» Problem description:
Two lines in the data below mark the range: the one with "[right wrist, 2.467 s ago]" and the one with "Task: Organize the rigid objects". Return both, along with every line between them, exactly.

» Data to use:
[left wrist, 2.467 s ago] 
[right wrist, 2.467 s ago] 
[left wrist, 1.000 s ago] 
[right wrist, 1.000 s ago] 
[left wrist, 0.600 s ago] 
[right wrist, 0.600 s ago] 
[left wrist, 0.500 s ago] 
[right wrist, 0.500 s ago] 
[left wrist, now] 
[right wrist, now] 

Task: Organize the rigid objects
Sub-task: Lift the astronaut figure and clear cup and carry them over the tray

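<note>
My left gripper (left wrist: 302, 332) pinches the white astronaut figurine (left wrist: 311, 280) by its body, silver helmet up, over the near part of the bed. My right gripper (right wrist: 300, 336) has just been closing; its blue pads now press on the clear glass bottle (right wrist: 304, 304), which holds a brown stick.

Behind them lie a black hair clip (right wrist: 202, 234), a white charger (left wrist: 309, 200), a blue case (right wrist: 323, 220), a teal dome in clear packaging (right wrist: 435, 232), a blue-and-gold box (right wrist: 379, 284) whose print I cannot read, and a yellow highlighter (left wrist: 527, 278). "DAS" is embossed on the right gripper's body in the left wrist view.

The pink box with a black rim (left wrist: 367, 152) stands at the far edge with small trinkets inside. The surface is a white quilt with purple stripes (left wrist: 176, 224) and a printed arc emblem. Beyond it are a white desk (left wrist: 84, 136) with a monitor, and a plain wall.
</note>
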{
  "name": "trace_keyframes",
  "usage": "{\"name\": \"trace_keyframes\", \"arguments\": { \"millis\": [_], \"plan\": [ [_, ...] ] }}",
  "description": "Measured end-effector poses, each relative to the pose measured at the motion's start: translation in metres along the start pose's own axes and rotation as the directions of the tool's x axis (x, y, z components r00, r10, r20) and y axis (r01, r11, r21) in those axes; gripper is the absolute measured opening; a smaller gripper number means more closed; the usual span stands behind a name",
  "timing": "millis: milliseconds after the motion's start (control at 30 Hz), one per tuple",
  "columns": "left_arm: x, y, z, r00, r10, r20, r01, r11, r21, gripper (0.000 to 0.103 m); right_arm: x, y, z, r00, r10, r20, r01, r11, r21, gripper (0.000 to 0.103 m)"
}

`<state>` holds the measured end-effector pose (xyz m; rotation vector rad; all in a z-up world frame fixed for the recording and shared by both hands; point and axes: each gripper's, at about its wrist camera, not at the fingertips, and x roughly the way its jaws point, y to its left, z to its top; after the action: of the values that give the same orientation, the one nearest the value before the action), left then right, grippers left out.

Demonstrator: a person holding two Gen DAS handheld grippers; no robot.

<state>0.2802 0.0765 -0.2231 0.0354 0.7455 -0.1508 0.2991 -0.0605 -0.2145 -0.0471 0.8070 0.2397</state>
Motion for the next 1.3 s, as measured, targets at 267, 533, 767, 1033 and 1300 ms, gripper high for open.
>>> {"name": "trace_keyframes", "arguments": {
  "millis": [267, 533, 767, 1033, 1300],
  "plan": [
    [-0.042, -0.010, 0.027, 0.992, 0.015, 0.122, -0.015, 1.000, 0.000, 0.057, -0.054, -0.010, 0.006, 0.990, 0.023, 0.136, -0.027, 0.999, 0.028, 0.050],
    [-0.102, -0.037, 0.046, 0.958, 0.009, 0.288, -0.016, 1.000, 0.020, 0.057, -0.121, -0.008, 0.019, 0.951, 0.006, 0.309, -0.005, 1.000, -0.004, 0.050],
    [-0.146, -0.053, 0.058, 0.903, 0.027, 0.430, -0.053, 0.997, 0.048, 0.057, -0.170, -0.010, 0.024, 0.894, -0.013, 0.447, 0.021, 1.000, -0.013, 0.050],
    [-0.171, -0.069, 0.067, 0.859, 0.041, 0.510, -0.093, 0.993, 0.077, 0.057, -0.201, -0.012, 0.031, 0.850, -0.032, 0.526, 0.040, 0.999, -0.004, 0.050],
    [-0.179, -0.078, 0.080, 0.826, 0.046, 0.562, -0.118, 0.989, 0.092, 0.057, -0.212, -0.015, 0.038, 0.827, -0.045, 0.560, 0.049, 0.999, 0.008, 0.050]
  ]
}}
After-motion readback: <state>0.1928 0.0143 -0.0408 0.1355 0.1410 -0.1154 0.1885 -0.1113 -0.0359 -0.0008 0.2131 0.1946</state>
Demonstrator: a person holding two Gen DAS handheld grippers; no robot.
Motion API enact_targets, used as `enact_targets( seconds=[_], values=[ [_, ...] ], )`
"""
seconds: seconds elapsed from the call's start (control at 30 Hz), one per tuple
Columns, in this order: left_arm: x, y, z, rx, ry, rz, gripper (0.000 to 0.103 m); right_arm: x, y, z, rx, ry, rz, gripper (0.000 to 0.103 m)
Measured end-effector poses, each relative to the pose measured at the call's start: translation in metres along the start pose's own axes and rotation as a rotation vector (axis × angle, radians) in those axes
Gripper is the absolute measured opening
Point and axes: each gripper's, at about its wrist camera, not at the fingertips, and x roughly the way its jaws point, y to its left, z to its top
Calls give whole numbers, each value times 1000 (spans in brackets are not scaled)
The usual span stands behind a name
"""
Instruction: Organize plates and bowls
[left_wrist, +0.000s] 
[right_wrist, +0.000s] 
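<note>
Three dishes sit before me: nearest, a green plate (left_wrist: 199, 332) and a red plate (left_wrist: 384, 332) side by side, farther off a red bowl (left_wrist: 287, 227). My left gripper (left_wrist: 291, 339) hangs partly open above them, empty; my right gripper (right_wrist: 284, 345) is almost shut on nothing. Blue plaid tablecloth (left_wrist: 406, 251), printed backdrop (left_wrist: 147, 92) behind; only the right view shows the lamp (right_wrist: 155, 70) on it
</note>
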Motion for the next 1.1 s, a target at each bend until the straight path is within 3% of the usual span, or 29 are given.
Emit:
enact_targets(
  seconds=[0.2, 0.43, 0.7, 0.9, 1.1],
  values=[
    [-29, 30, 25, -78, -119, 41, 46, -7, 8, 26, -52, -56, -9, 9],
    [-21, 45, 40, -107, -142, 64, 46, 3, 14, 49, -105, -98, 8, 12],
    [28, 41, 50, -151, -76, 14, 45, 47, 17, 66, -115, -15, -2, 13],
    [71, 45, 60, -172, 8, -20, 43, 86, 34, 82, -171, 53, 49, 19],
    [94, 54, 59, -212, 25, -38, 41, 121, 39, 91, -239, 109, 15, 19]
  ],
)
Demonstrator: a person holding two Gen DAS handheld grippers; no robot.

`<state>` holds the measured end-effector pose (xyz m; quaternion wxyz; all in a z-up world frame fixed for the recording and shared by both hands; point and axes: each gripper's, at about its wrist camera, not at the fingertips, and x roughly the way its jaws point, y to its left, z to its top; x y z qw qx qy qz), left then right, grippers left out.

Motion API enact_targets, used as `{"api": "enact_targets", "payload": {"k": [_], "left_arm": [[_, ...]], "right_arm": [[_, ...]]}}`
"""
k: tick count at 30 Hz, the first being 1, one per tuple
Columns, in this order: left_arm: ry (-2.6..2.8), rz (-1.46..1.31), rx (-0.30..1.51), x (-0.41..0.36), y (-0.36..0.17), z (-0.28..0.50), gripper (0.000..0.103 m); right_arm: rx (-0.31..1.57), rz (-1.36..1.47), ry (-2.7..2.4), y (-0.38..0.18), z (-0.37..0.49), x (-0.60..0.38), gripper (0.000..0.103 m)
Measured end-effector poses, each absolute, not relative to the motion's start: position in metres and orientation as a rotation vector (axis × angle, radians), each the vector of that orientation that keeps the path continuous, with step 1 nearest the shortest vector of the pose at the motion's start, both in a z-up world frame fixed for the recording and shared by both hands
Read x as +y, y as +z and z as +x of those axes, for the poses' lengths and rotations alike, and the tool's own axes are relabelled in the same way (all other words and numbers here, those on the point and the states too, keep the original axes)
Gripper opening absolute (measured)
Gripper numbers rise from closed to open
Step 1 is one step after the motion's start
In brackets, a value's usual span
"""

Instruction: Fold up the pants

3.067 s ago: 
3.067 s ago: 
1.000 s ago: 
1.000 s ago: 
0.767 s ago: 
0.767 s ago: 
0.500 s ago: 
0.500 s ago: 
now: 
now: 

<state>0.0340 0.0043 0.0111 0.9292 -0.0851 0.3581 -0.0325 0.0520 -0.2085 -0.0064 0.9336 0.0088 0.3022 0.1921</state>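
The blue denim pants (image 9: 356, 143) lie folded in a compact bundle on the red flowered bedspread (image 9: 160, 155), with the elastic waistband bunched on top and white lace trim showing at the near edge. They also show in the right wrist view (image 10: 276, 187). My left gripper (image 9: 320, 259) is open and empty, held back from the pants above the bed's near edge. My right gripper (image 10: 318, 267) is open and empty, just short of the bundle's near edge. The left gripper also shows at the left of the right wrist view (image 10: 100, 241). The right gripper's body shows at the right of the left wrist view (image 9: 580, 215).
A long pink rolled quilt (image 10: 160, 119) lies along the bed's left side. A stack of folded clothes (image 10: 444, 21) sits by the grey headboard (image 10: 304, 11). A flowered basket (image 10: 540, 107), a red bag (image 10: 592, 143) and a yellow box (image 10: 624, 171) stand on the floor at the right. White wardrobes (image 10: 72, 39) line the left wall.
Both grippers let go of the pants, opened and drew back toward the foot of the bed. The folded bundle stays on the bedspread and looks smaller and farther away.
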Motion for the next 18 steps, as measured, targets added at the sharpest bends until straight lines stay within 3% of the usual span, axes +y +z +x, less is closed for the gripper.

» Answer space:
[right wrist, 2.467 s ago] 
[left wrist, 1.000 s ago] 
[right wrist, 1.000 s ago] 
[left wrist, 0.600 s ago] 
[right wrist, 0.600 s ago] 
[left wrist, 0.500 s ago] 
[right wrist, 0.500 s ago] 
[left wrist, now] 
[right wrist, now] 

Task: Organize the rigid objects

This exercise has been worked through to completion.